BOSTON — Jared Sullinger pinned this defeat on himself, so who are we to argue?
Oh, sure, the rapidly improving young big man nearly snatched victory from the jaws of defeat for the Celtics, scoring 10 straight points for his team in the fourth quarter of Wednesday’s 100-93 loss to the Grizzlies. He almost single-handedly brought the Celtics back from 15 points down with four minutes left to within three points in the waning seconds, but whatever.
This one was on Sullinger. He said so himself.
Although the officials decided to play the full four quarters, the game was decided in the first quarter, when the Celtics scored a grand total of 13 points. Mike Conley carved up Boston’s defense for 10 points and three assists in the first quarter alone, meaning he directly accounted for three more points than the Celtics managed as a team in the first 12 minutes. The Celtics outscored the Grizzlies 80-73 the rest of the way, so the outcome could have been far different if Boston hadn’t let Conley run amok from the outset.
But while the focus might have fallen on Avery Bradley, Sullinger took responsibility for the opposing point guard’s early explosion.
“I think, as bigs, it’s not our guards’ fault,” Sullinger said. “Most of it was on me. I kept leaving Mike Conley, and Mike Conley’s too good to leave. I should have forced him to pass it to Kosta Koufos or Zach Randolph and try to make them finish over our length. I think that’s mostly on me in the first quarter.”
If the Celtics did have a weak link defensively, it was against dribble penetration, particularly Conley and Jerryd Bayless. Brandon Bass battled with Randolph in the post, getting under the Grizzlies’ hard-to-fluster power forward’s skin with his physical play on both ends. Yet Sullinger, who has held his own against some of the NBA’s best big men in the last two weeks, remains a work in progress as a help defender, something he acknowledged on Wednesday.
If it sounds weird for Sullinger to self-criticize after a monster performance in which he scored 23 points and grabbed 12 rebounds, it’s only because Sullinger has set the bar higher with his recent performance. Two weeks ago, a similar performance in a loss to Portland drew gasps of amazement. Now, with outings like those becoming the norm, any holes in Sullinger’s game are destined to be more greatly scrutinized — especially by himself.
This is what happens when a player establishes himself, as Sullinger suddenly has.

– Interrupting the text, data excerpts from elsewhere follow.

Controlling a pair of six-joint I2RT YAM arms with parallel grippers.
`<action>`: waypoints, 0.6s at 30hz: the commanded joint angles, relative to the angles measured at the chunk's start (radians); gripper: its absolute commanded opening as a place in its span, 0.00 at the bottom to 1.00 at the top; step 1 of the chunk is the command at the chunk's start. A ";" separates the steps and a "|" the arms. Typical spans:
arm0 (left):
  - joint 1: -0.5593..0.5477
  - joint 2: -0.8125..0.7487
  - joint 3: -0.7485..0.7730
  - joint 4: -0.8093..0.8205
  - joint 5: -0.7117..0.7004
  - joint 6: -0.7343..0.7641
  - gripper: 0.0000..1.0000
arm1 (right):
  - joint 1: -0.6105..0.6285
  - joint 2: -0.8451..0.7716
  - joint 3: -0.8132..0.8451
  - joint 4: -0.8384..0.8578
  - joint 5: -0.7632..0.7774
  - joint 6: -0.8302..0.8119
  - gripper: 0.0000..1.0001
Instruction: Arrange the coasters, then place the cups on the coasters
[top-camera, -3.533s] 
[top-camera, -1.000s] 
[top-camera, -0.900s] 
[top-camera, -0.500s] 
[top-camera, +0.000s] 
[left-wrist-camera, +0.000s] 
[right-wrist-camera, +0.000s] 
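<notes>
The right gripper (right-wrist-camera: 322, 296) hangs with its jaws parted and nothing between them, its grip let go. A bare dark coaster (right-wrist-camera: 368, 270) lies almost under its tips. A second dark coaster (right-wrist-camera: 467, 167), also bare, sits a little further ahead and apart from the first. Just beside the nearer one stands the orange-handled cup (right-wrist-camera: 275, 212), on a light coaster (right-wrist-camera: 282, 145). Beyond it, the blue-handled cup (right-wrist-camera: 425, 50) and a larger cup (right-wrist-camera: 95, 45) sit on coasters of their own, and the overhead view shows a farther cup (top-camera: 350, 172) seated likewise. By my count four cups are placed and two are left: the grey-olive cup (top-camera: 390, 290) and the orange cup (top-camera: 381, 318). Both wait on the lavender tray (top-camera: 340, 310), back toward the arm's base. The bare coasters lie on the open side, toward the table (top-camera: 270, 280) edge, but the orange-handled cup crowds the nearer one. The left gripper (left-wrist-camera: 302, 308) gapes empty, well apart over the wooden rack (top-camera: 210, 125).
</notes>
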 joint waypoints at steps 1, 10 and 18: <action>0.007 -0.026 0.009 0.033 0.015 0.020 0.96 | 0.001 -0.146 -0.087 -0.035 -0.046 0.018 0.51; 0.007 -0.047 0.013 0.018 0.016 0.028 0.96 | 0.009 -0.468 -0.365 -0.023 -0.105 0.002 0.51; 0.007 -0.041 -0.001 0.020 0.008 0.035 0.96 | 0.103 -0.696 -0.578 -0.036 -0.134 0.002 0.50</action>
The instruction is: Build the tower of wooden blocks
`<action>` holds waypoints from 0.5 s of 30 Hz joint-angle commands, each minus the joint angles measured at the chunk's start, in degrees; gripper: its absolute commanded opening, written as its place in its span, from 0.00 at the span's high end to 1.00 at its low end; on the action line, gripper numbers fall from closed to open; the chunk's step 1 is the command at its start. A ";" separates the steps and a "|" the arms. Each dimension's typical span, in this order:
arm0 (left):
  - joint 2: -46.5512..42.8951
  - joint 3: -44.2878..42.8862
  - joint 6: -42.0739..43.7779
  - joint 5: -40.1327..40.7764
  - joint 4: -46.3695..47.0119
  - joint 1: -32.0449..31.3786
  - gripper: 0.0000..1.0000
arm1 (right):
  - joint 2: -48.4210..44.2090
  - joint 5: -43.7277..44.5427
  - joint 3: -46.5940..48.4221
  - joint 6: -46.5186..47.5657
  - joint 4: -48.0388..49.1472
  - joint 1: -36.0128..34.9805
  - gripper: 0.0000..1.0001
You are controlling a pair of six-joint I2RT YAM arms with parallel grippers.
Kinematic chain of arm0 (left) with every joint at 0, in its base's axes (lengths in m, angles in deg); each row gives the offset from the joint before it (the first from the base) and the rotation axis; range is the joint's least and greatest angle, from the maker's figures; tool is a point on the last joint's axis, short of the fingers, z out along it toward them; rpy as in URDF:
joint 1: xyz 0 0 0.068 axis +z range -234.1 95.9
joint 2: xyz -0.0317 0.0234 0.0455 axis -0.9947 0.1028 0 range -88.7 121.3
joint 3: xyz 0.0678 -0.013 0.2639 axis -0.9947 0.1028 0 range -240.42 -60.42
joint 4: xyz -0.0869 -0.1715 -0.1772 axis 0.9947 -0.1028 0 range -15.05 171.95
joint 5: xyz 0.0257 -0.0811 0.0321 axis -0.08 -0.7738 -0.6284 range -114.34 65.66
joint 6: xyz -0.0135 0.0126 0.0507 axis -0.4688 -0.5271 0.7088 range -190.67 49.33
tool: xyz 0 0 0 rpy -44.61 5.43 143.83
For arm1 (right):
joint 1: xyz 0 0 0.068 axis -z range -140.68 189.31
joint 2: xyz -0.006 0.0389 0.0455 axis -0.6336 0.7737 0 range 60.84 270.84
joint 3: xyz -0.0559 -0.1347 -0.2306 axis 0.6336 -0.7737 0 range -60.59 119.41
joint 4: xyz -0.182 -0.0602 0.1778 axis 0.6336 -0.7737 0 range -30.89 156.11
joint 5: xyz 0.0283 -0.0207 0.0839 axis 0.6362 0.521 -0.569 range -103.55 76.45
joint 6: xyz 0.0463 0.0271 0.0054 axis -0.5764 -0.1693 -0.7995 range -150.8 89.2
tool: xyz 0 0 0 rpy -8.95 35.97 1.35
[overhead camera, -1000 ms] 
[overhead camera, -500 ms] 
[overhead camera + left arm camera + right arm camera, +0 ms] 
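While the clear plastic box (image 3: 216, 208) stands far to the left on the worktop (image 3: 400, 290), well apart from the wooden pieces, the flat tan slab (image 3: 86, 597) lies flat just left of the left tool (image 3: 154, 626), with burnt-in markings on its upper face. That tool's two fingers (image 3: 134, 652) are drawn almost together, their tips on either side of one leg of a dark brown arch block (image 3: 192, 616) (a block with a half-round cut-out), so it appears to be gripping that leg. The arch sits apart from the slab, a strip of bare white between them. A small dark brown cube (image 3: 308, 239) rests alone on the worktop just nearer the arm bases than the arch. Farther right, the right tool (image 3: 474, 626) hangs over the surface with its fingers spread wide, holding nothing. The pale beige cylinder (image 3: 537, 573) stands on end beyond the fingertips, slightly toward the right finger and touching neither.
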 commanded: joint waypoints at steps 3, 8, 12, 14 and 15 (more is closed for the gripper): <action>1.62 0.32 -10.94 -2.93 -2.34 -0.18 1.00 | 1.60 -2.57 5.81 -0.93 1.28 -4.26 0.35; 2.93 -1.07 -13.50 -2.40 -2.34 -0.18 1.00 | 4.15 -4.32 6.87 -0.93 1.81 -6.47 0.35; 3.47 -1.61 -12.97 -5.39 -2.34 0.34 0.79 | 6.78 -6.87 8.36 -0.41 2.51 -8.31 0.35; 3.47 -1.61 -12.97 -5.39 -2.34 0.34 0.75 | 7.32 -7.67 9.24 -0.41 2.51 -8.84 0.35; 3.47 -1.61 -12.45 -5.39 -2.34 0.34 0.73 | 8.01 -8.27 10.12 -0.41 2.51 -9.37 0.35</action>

Even his coach offered some criticism. Celtics coach Brad Stevens lamented that the 6-foot-9 behemoth needs to shoot more 3-pointers after Sullinger drained two in his fourth-quarter explosion.
“I don’t think he shoots enough of them,” Stevens said. “I’ve said that all year.”
The Celtics seem to believe Sullinger can be a consistent shooter from deep, even if the statistics suggest otherwise. He entered Wednesday shooting 23 percent from downtown on more than two attempts per game, but the biggest adjustment might not be statistical, but mental. Sullinger has been hard-wired to get to the basket and try to score near the hoop. Taking a long jumper when the defense gives it to him is not in his nature — at least, not yet.
“He constantly tells me to take the open shot, and he’s always in my ear about shooting the ball,” Sullinger said of Stevens. “Sometimes I feel comfortable shooting it, sometimes I don’t. I think it’s just a mindset I have to have, that if they’re going to give me that shot, I’ve got to take it.”
These are not the words of a team or a player content with playing for the future. The Celtics may be only 6-11 and their fan base may be advocating for them to play for next year — or beyond — but within the confines of the team, there isn’t much stock taken in promising stepping stones, either individually or team-wise.
A near double-double against Dwight Howard, the league’s best defensive center? A gaudy 19 points and 17 rebounds against an all-time great in Tim Duncan? A near-comeback from 15 points down in the final minutes of a game?
These aren’t things the Celtics celebrate in regards to Sullinger anymore. They are things they — and he — have come to expect. Those things, plus much, much more.